Am I Saved? How Can I Be Sure?
We’ve just finished our sermon series on the Doctrines of Grace. Although I purposely only used the word once in the series (best as I recall), this was, of course, a study of Calvinism and why we, at Crosstown, hold to these doctrines unashamedly. Calvinism is just a nickname for these distinctive doctrines; whether a person is comfortable with the nickname or not is unimportant. But our beliefs about these doctrines are not unimportant since they deal with the central issues involved in our understanding of Christian salvation.
So as controversial as this subject can be, we cannot ignore it. This is true also for those of us who hold strong convictions on the matter. There are more depths for us to explore here than we can possibly know. The doctrine of salvation is second only to the doctrine of God (in my estimation) in importance as well as in complexity and mystery.
One good way to continue studying this subject is to consider the arguments of those with whom we disagree. For this series, I read two books in particular: For Calvinism, by Michael Horton, and Against Calvinism, by Roger Olson. Both books offer the reader much to be considered. Perhaps the most surprising discovery for me was how much the fifth point in the doctrines of grace, the perseverance of the saints, persuasively demonstrates the truthfulness of all the doctrines.
The Arminian View
Roger Olson says that this is perhaps the least controversial aspect of Calvinism since many non-Calvinists readily accept it (p. 52). He even points to texts like Romans 8:35-39 which, along with other texts like John 10:28, seem to argue conclusively that those who have been given eternal life can in no way forfeit it. The official Arminian perspective is ambivalent on the issue, since both Jacob Arminius and the Articles of Remonstrance (1610) could not come to a decisive conclusion on this doctrine. Of course, the Arminian-Wesleyan tradition outright rejects it and, as I will argue below, they simply must if they want to argue against the other doctrines of grace.
The Reformed View
The doctrines of grace adamantly teach that those whom God has elected to salvation will not fail to come to faith and will be preserved in their faith to the very end of their lives. Can salvation be lost? Only if we view salvation as the decision that a person makes; for some who once claim to have trusted in Christ end up rejecting their Christian faith altogether, never to return. But since the reformed see salvation as the unilateral act of God to rescue his chosen ones from eternal damnation, those who are truly saved cannot forfeit their salvation but are guarded by God’s power so as not to ultimately fall away from faith in Christ.
Once Saved, Always Saved
To help us see the debate on this doctrine more clearly, I refer to the position that Michael Horton classifies as “inconsistent synergism” (p. 122). It is a belief about perseverance that often appears to agree with the Calvinistic perspective. Many who reject Calvinism believe in what they would call the “eternal security of the believer,” sometimes reiterated by the affirmation “once saved, always saved.” But this belief can only be held if you believe (like an Arminian) that a person’s free-will decision to accept Christ or not is what differentiates between the saved and the unsaved. But then you have to go on to hold the strange belief that, having the free will to accept Christ or not, the Christian afterward loses that free will and can never lose his salvation.

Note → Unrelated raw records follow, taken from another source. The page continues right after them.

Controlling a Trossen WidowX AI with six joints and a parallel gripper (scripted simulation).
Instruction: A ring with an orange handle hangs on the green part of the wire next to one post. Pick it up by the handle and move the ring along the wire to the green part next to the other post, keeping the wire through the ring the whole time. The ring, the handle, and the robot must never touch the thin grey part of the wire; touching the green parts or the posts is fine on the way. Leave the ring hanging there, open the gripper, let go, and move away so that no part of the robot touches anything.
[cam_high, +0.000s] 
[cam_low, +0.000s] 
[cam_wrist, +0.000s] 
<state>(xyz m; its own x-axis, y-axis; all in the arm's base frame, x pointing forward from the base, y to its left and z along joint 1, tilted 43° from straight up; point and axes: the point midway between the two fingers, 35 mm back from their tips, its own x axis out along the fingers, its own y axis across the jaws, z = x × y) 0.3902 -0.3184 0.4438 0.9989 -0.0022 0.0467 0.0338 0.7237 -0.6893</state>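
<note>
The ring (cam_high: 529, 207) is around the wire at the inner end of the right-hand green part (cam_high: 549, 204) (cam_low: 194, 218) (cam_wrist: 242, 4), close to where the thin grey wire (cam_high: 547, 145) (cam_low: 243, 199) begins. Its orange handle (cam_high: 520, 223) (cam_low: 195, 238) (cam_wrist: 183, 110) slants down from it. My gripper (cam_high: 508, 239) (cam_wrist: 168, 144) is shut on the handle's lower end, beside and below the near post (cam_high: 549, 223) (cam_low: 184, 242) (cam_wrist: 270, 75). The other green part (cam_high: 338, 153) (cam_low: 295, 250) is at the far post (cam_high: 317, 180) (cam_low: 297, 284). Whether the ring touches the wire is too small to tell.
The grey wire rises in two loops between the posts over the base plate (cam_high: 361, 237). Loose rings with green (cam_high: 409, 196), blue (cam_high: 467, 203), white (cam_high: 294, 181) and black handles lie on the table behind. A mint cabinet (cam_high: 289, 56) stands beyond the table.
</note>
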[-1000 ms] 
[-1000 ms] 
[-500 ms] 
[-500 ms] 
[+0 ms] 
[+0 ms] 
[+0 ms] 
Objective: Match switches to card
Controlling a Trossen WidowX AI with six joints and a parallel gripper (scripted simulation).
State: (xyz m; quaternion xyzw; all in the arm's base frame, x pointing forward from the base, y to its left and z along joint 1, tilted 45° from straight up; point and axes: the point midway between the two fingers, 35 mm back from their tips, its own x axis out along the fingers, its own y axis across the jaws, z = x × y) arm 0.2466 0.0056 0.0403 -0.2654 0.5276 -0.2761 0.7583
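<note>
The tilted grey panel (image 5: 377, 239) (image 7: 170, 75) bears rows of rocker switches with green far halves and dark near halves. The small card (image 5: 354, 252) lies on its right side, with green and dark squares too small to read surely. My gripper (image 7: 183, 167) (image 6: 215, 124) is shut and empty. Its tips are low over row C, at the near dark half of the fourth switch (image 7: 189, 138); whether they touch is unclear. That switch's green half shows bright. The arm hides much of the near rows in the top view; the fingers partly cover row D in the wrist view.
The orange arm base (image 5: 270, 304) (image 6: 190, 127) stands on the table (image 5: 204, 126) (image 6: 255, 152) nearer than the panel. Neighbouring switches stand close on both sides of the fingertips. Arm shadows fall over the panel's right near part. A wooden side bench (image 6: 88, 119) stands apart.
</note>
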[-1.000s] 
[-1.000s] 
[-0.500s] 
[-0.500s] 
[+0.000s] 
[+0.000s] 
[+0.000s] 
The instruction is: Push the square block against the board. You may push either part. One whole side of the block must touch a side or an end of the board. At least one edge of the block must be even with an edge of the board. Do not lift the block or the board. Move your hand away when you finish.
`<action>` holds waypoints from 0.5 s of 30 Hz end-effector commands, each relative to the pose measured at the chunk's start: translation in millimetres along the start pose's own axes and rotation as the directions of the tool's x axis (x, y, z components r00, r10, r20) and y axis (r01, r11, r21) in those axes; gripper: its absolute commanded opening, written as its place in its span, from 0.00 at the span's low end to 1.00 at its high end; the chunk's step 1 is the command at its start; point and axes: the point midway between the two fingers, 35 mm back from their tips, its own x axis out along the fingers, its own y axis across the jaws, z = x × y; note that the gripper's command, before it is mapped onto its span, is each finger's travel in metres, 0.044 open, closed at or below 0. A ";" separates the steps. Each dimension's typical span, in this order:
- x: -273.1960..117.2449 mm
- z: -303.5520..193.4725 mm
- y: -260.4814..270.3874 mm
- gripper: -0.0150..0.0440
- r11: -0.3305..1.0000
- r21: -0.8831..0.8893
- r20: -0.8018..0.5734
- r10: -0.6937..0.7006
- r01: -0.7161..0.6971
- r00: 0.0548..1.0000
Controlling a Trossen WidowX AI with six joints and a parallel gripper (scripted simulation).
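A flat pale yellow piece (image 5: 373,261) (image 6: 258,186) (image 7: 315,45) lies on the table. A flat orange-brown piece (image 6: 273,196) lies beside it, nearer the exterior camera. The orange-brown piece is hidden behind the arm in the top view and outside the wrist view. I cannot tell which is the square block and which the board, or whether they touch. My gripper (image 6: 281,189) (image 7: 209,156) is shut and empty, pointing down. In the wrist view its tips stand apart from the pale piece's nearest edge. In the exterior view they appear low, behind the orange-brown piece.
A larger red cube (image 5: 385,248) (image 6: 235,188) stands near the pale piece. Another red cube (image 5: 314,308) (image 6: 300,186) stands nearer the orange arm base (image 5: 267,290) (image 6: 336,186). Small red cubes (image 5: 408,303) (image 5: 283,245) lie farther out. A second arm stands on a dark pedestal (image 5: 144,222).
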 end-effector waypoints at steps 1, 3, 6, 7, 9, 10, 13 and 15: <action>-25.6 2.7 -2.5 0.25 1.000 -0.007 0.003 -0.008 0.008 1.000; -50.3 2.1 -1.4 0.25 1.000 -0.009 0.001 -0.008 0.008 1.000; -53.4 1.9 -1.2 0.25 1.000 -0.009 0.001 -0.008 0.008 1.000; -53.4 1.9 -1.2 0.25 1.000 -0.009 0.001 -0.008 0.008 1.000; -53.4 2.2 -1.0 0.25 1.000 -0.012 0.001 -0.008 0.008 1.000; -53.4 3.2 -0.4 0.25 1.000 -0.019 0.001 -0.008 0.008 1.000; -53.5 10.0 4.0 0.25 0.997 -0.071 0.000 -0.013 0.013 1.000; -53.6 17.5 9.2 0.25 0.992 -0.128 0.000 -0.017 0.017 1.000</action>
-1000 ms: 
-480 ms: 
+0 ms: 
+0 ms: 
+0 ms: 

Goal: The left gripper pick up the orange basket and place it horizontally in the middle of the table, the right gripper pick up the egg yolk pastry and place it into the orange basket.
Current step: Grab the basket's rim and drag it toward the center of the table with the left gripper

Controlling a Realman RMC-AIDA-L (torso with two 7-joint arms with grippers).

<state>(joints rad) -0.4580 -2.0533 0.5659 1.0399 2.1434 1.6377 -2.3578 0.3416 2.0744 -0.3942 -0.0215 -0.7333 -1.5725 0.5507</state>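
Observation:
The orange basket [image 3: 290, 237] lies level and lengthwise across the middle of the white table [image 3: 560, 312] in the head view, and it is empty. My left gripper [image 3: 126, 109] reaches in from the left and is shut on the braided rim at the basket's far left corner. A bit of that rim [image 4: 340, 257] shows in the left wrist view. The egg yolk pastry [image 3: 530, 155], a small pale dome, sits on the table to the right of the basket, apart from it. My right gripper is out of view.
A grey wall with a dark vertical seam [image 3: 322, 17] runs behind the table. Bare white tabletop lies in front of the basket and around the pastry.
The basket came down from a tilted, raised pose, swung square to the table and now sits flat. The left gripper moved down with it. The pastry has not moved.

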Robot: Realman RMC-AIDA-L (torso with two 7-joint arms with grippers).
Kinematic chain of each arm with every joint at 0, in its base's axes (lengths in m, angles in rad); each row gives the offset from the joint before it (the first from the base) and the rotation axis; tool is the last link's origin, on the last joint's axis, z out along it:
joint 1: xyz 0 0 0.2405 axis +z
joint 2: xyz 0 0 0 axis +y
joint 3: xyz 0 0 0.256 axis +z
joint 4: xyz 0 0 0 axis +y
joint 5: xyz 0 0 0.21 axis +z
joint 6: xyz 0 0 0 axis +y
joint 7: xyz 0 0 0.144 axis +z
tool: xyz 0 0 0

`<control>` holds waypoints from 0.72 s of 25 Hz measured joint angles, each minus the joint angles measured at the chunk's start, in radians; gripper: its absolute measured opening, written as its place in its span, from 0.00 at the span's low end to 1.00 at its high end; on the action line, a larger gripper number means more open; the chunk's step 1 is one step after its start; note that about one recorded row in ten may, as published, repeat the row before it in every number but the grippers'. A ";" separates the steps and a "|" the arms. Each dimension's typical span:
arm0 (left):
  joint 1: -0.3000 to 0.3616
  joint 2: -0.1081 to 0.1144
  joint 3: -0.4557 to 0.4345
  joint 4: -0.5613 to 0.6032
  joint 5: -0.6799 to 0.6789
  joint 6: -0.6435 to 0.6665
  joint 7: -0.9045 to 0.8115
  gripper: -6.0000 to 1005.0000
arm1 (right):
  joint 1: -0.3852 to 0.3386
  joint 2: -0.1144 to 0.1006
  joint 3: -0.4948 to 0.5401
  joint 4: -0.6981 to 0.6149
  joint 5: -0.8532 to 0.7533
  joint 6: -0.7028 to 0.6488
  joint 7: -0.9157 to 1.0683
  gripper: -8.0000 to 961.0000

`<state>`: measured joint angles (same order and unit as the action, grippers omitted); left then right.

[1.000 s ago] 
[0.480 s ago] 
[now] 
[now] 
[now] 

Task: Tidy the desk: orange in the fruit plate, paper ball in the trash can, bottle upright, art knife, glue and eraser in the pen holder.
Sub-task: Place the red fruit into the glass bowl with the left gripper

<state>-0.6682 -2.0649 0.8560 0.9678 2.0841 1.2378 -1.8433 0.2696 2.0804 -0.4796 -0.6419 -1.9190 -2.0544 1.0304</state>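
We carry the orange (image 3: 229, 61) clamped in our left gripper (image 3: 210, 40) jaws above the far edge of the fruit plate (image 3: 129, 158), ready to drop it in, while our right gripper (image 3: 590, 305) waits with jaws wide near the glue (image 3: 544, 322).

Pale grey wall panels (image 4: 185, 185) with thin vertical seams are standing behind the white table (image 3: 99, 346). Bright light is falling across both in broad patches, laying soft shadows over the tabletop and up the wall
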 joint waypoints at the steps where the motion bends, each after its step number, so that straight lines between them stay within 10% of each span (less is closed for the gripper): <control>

The problem with this view is apparent enough to both the Arminian as well as the Calvinist and makes the dividing line quite clear. Many, of course, hold to the Wesleyan view that a person can indeed fall from grace and forfeit his salvation. But I don’t see how anyone can sincerely believe in the perseverance of the saints and yet deny any of the other doctrines of grace. As Roger Olson admits, this doctrine follows logically from the rest of them (p. 53).
At the end of his book, Olson discusses the assertion that Arminian theology undermines assurance of salvation because it makes salvation dependent on a person’s decision. The best he can do in response is argue that it is actually Calvinism that undermines assurance because of its belief in God’s unconditional election of some to eternal life (p. 191). But for the Calvinist, assurance is to be found by trusting in the unchangeable, unfailing act of God who saves sinners whereas the Arminian’s quest for assurance is to be found in the confidence that one will never be persuaded to stop trusting in Christ.
So we can seek assurance in God or we can seek it in what we (currently) believe about God. The ground is not level here. What we believe about eternal security seems to me to force our hand on the other doctrines of grace.